:: ACTION ITEM ::
The answer must be an exact copy of the records, with every picture removed.

Collection entries
========
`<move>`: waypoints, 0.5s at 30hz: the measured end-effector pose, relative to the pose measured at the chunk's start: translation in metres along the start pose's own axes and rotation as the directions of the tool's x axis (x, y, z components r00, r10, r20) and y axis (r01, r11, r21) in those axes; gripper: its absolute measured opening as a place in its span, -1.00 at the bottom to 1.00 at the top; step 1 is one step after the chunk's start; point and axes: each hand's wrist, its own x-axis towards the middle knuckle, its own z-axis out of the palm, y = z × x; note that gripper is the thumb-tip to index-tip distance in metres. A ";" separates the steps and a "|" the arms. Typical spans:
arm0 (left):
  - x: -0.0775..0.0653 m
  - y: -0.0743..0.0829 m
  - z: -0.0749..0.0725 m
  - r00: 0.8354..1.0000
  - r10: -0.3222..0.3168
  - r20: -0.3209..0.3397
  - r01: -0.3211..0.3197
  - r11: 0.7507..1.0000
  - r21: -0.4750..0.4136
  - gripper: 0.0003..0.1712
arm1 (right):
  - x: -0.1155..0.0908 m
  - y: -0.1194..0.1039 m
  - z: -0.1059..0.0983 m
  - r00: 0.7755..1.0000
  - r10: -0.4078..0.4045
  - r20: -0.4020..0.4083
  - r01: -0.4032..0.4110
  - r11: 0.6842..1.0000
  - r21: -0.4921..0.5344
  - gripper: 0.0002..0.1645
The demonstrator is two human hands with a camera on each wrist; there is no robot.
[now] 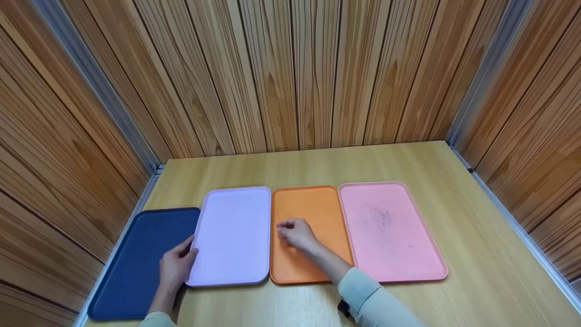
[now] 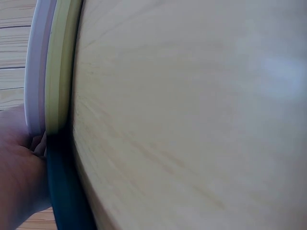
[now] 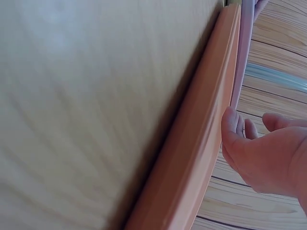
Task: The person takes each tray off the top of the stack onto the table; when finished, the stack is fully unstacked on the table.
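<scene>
My left hand [image 1: 174, 268] grips the left edge of a lavender tray [image 1: 233, 236], its thumb at the rim. Under the lavender tray, the left wrist view shows the edge of a yellow-green tray [image 2: 58, 72], hidden from above. A navy tray [image 1: 143, 263] lies partly beneath my left hand. My right hand [image 1: 297, 234] hovers above the left part of an orange tray [image 1: 313, 204], close to the lavender tray's right edge. Its fingers are loosely bent with nothing between them, and the thumb stands apart in the right wrist view.
To the right of the orange tray lies a pink tray [image 1: 390, 227] with dark scuff marks. All the trays rest on a light wooden table [image 1: 476, 254]. Wood-plank walls [image 1: 313, 72] enclose its back and sides, with metal strips [image 1: 494, 68] at the corners.
</scene>
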 end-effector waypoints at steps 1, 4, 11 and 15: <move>0.000 0.000 0.000 1.000 -0.004 0.002 0.004 1.000 -0.005 -0.45 | 0.000 0.000 0.001 1.000 -0.001 0.003 0.001 1.000 0.001 -0.77; 0.000 0.001 0.000 1.000 -0.017 0.011 0.017 1.000 -0.017 -0.44 | 0.001 0.001 0.006 1.000 -0.003 0.004 0.003 1.000 -0.003 -0.77; 0.001 0.000 0.001 1.000 -0.027 0.012 0.027 0.999 -0.016 -0.43 | 0.003 0.002 0.015 1.000 0.005 0.014 -0.005 1.000 -0.001 -0.79; 0.001 0.000 0.000 0.999 -0.041 0.010 0.041 0.999 -0.018 -0.43 | 0.003 0.002 0.021 1.000 -0.009 0.011 0.009 1.000 -0.025 -0.81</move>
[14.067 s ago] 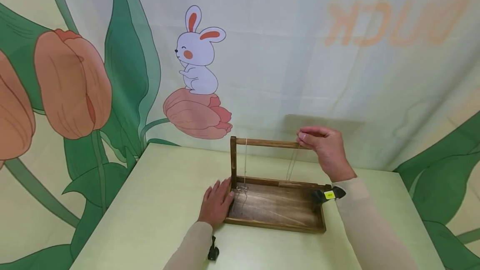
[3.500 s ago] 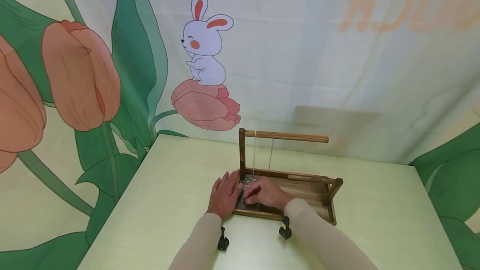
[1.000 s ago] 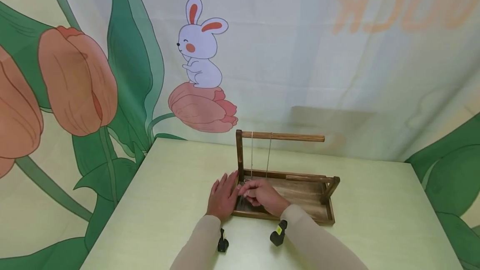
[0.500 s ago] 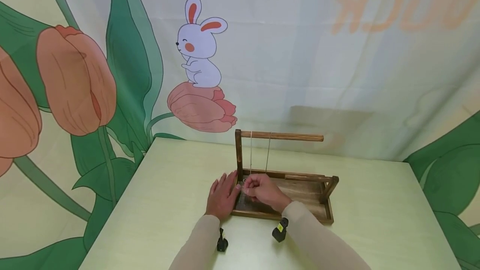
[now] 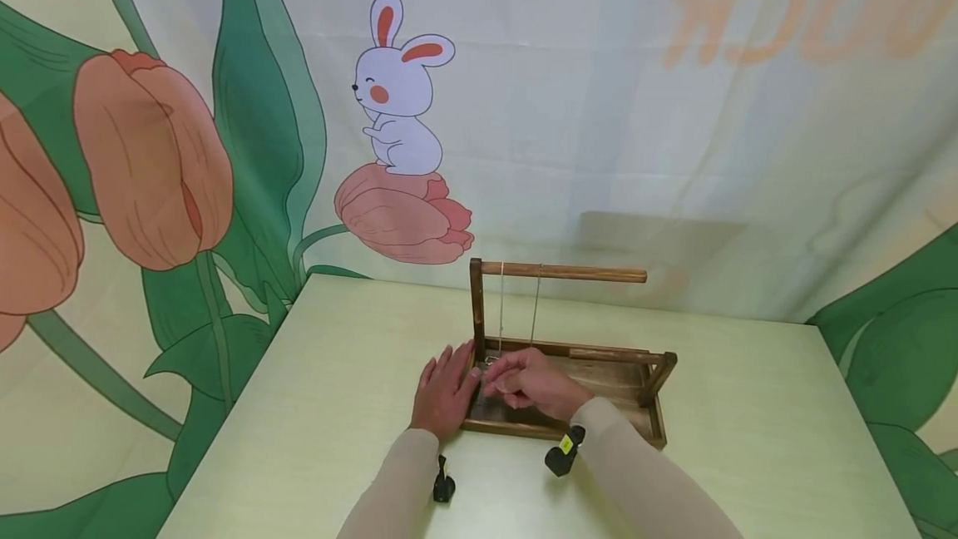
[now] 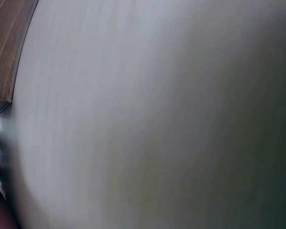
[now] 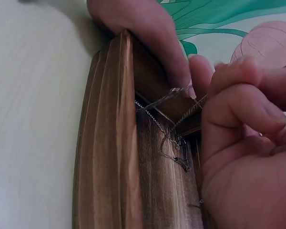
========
:: PROBLEM SOLUTION ::
`<move>`: waypoints, 0.5s at 30hz: the measured end-effector pose, relative to the pose measured at the chunk's start: translation in metres along the start pose's own axes and rotation as the directions of the tool's x axis (x, y, z components r00, r10, r20) and y axis (r01, r11, r21) in those axes; gripper: its absolute measured opening as a place in its span, -1.00 at the bottom to 1.00 at the top; step 1 is one step after the chunk's start; point and axes: each hand's wrist, its own x-axis towards the middle knuckle, its own z-axis out of the palm, y = z × x; note that gripper is the thumb-tip to index-tip distance in metres. A ";" separates the steps and a "|" the arms. Typical spans:
arm0 (left):
  - x: -0.0775..0.0653 m
  - y: -0.0743..0.0829 m
  - z: -0.0749..0.0725 m
  - r00: 0.8354..1.0000
  - r10: -0.3222..0.3168
  - r20: -0.3209..0.3397
  - r01: -0.3211..0.3197
  - r11: 0.7507..1.0000
  - r21: -0.4750..0.4136
  - gripper: 0.0003..0.1712
arm1 (right):
  - x: -0.1155..0.0908 m
  - y: -0.1194..0.1039 m
  - z: -0.1059..0.0983 m
  - r00: 0.7755..1.0000
  - r10: -0.4078..0.4045
  - r20: -0.4020..0.4083
  - r01: -0.4032..0.4110
  - r11: 0.6842..1.0000
  - r21: -0.4921..0.5344
  - gripper: 0.0002..0.1645
The demonstrator is two human hands with a camera on each wrist; there is no robot.
[now] 
[now] 
[now] 
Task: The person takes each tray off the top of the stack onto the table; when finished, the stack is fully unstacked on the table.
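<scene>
My left hand [image 1: 174, 268] grips the left edge of a lavender tray [image 1: 233, 236], its thumb at the rim. Under the lavender tray, the left wrist view shows the edge of a yellow-green tray [image 2: 58, 72], hidden from above. A navy tray [image 1: 143, 263] lies partly beneath my left hand. My right hand [image 1: 297, 234] hovers above the left part of an orange tray [image 1: 313, 204], close to the lavender tray's right edge. Its fingers are loosely bent with nothing between them, and the thumb stands apart in the right wrist view.
To the right of the orange tray lies a pink tray [image 1: 390, 227] with dark scuff marks. All the trays rest on a light wooden table [image 1: 476, 254]. Wood-plank walls [image 1: 313, 72] enclose its back and sides, with metal strips [image 1: 494, 68] at the corners.
</scene>
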 end-effector waypoints at steps 1, 4, 11 and 15: <move>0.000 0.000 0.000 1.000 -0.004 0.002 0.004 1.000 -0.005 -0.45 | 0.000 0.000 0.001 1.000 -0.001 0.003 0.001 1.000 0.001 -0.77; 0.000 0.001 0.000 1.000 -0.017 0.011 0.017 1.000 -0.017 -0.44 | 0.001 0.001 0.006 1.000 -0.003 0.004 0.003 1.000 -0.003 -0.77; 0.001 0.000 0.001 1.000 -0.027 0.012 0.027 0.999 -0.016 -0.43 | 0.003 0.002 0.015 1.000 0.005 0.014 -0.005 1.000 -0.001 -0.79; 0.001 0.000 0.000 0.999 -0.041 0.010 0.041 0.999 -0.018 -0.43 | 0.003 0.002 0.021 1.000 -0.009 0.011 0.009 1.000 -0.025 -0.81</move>
[14.067 s ago] 
[3.500 s ago] 
[1.000 s ago] 
[0.500 s ago] 
[now] 
[now] 
[now] 

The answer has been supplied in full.